## [Brief]
Copy all of the data below exactly as it is given.

## [The data]
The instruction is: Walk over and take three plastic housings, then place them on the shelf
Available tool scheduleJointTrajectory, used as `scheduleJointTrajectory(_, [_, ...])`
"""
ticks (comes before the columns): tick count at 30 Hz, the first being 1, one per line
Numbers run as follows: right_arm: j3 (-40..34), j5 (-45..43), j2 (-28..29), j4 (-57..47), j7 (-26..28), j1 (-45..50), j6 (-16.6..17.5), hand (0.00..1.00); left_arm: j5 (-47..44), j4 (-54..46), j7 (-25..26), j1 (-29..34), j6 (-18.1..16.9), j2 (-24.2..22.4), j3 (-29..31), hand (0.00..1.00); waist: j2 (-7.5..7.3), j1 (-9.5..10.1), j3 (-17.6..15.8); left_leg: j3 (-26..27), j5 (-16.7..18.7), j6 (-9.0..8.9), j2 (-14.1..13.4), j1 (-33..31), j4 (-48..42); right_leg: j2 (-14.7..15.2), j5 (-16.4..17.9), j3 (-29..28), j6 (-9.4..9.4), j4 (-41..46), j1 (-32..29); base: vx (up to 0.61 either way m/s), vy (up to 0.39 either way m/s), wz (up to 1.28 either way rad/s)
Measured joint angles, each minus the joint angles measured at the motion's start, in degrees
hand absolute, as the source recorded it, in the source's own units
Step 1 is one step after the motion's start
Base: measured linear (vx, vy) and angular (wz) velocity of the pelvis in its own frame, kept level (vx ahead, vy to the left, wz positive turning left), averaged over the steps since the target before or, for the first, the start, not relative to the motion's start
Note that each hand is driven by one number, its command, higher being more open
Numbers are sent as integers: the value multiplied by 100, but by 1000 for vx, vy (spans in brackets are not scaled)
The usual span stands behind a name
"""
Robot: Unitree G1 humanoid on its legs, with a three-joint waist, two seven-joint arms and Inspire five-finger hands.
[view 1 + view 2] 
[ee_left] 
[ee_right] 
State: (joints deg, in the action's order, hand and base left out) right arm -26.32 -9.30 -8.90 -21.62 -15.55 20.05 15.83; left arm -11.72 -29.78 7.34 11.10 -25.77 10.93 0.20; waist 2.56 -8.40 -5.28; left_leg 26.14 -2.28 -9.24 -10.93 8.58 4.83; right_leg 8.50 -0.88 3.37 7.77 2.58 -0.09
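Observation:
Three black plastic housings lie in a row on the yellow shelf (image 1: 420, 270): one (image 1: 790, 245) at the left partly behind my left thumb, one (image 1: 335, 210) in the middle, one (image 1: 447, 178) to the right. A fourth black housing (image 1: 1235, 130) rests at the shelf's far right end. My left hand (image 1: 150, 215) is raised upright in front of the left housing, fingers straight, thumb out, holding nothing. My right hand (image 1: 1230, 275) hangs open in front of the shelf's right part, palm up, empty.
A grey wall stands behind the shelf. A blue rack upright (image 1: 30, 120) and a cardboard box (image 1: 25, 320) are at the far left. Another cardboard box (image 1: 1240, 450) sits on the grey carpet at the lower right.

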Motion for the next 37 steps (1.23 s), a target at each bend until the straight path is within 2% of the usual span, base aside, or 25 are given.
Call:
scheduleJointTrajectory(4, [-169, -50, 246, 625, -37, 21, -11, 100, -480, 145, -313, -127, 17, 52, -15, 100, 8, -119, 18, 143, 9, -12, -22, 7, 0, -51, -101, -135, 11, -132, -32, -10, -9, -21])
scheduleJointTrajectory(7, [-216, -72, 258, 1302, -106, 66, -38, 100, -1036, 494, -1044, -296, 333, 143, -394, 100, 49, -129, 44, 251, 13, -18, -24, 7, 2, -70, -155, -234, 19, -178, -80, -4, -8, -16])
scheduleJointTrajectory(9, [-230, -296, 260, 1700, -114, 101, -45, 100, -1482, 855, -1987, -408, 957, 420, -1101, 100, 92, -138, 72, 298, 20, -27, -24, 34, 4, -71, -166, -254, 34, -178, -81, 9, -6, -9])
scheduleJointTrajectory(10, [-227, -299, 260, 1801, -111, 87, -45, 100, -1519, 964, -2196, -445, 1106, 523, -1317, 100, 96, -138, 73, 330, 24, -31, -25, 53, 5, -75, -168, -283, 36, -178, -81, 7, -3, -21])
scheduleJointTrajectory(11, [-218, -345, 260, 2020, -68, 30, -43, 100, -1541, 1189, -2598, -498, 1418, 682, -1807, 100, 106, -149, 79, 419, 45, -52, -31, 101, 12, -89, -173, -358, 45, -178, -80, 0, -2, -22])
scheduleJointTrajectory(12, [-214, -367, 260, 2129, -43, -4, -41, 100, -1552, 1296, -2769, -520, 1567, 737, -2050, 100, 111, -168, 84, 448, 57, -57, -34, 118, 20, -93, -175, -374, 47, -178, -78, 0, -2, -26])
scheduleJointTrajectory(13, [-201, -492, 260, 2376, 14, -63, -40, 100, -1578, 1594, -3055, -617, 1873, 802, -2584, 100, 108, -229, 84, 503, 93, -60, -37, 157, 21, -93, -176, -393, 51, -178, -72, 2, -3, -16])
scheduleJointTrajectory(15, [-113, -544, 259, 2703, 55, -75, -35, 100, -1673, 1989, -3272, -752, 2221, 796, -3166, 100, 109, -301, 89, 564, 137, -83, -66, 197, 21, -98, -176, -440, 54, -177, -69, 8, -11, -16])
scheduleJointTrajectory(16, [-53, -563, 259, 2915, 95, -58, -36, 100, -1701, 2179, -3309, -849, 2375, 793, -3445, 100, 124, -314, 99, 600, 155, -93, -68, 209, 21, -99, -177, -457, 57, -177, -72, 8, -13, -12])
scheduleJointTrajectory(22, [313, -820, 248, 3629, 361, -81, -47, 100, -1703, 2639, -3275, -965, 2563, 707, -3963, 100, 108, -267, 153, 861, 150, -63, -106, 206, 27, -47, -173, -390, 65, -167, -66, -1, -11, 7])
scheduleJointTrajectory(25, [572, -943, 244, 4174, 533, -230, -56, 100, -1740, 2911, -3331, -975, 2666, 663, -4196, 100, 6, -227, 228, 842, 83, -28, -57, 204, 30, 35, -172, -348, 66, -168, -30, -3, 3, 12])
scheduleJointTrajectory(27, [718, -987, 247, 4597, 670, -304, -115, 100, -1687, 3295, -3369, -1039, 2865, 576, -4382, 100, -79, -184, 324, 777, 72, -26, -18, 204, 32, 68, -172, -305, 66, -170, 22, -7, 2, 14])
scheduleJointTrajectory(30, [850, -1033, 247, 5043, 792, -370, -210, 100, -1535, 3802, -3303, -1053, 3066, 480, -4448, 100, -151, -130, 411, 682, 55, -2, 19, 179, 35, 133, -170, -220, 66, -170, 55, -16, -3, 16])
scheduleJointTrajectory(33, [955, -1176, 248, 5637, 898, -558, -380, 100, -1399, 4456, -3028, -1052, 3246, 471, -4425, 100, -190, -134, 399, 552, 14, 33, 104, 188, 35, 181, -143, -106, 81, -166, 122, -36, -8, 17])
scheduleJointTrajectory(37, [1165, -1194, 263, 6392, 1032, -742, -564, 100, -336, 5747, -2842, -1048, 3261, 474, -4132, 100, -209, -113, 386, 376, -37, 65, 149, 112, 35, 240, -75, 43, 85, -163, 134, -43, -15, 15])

## [Result of this task]
The instruction is: Walk over and take three plastic housings, then place them on the shelf
Available tool scheduleJointTrajectory, used as `scheduleJointTrajectory(_, [_, ...])`
"""
ticks (comes before the columns): tick count at 30 Hz, the first being 1, one per line
Numbers run as follows: right_arm: j3 (-40..34), j5 (-45..43), j2 (-28..29), j4 (-57..47), j7 (-26..28), j1 (-45..50), j6 (-16.6..17.5), hand (0.00..1.00); left_arm: j5 (-47..44), j4 (-54..46), j7 (-25..26), j1 (-29..34), j6 (-18.1..16.9), j2 (-24.2..22.4), j3 (-29..31), hand (0.00..1.00); waist: j2 (-7.5..7.3), j1 (-9.5..10.1), j3 (-17.6..15.8); left_leg: j3 (-26..27), j5 (-16.7..18.7), j6 (-9.0..8.9), j2 (-14.1..13.4), j1 (-33..31), j4 (-48..42); right_leg: j2 (-14.7..15.2), j5 (-16.4..17.9), j3 (-29..28), j6 (-9.4..9.4), j4 (-41..46), j1 (-32..29); base: vx (up to 0.61 either way m/s), vy (up to 0.39 either way m/s), wz (up to 1.28 either way rad/s)
Measured joint angles, each minus the joint angles measured at the motion's start, in degrees
hand absolute, as the source recorded it, in the source's own units
Step 1 is one step after the motion's start
Base: measured linear (vx, vy) and angular (wz) velocity of the pelvis in its own frame, kept level (vx ahead, vy to the left, wz positive turning left), averaged over the steps since the target before or, for the first, the start, not relative to the motion's start
Note that each hand is driven by one number, its command, higher being more open
Numbers are sent as integers: the value multiplied by 100, but by 1000 for vx, vy (spans in brackets are not scaled)
The usual span stands behind a name
"""
Robot: Unitree G1 humanoid on its legs, with a three-joint waist, two seven-joint arms and Inspire five-finger hands.
[view 1 + view 2] 
[ee_left] 
[ee_right] 
State: (joints deg, in the action's order, hand and base left out) right arm -26.32 -9.30 -8.90 -21.62 -15.55 20.05 15.83; left arm -11.72 -29.78 7.34 11.10 -25.77 10.93 0.20; waist 2.56 -8.40 -5.28; left_leg 26.14 -2.28 -9.24 -10.93 8.58 4.83; right_leg 8.50 -0.88 3.37 7.77 2.58 -0.09
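Observation:
Three black plastic housings lie in a row on the yellow shelf (image 1: 420, 270): one (image 1: 790, 245) at the left partly behind my left thumb, one (image 1: 335, 210) in the middle, one (image 1: 447, 178) to the right. A fourth black housing (image 1: 1235, 130) rests at the shelf's far right end. My left hand (image 1: 150, 215) is raised upright in front of the left housing, fingers straight, thumb out, holding nothing. My right hand (image 1: 1230, 275) hangs open in front of the shelf's right part, palm up, empty.
A grey wall stands behind the shelf. A blue rack upright (image 1: 30, 120) and a cardboard box (image 1: 25, 320) are at the far left. Another cardboard box (image 1: 1240, 450) sits on the grey carpet at the lower right.
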
Motion for the next 37 steps (1.23 s), a target at each bend until the straight path is within 2% of the usual span, base aside, or 25 are given.
Call:
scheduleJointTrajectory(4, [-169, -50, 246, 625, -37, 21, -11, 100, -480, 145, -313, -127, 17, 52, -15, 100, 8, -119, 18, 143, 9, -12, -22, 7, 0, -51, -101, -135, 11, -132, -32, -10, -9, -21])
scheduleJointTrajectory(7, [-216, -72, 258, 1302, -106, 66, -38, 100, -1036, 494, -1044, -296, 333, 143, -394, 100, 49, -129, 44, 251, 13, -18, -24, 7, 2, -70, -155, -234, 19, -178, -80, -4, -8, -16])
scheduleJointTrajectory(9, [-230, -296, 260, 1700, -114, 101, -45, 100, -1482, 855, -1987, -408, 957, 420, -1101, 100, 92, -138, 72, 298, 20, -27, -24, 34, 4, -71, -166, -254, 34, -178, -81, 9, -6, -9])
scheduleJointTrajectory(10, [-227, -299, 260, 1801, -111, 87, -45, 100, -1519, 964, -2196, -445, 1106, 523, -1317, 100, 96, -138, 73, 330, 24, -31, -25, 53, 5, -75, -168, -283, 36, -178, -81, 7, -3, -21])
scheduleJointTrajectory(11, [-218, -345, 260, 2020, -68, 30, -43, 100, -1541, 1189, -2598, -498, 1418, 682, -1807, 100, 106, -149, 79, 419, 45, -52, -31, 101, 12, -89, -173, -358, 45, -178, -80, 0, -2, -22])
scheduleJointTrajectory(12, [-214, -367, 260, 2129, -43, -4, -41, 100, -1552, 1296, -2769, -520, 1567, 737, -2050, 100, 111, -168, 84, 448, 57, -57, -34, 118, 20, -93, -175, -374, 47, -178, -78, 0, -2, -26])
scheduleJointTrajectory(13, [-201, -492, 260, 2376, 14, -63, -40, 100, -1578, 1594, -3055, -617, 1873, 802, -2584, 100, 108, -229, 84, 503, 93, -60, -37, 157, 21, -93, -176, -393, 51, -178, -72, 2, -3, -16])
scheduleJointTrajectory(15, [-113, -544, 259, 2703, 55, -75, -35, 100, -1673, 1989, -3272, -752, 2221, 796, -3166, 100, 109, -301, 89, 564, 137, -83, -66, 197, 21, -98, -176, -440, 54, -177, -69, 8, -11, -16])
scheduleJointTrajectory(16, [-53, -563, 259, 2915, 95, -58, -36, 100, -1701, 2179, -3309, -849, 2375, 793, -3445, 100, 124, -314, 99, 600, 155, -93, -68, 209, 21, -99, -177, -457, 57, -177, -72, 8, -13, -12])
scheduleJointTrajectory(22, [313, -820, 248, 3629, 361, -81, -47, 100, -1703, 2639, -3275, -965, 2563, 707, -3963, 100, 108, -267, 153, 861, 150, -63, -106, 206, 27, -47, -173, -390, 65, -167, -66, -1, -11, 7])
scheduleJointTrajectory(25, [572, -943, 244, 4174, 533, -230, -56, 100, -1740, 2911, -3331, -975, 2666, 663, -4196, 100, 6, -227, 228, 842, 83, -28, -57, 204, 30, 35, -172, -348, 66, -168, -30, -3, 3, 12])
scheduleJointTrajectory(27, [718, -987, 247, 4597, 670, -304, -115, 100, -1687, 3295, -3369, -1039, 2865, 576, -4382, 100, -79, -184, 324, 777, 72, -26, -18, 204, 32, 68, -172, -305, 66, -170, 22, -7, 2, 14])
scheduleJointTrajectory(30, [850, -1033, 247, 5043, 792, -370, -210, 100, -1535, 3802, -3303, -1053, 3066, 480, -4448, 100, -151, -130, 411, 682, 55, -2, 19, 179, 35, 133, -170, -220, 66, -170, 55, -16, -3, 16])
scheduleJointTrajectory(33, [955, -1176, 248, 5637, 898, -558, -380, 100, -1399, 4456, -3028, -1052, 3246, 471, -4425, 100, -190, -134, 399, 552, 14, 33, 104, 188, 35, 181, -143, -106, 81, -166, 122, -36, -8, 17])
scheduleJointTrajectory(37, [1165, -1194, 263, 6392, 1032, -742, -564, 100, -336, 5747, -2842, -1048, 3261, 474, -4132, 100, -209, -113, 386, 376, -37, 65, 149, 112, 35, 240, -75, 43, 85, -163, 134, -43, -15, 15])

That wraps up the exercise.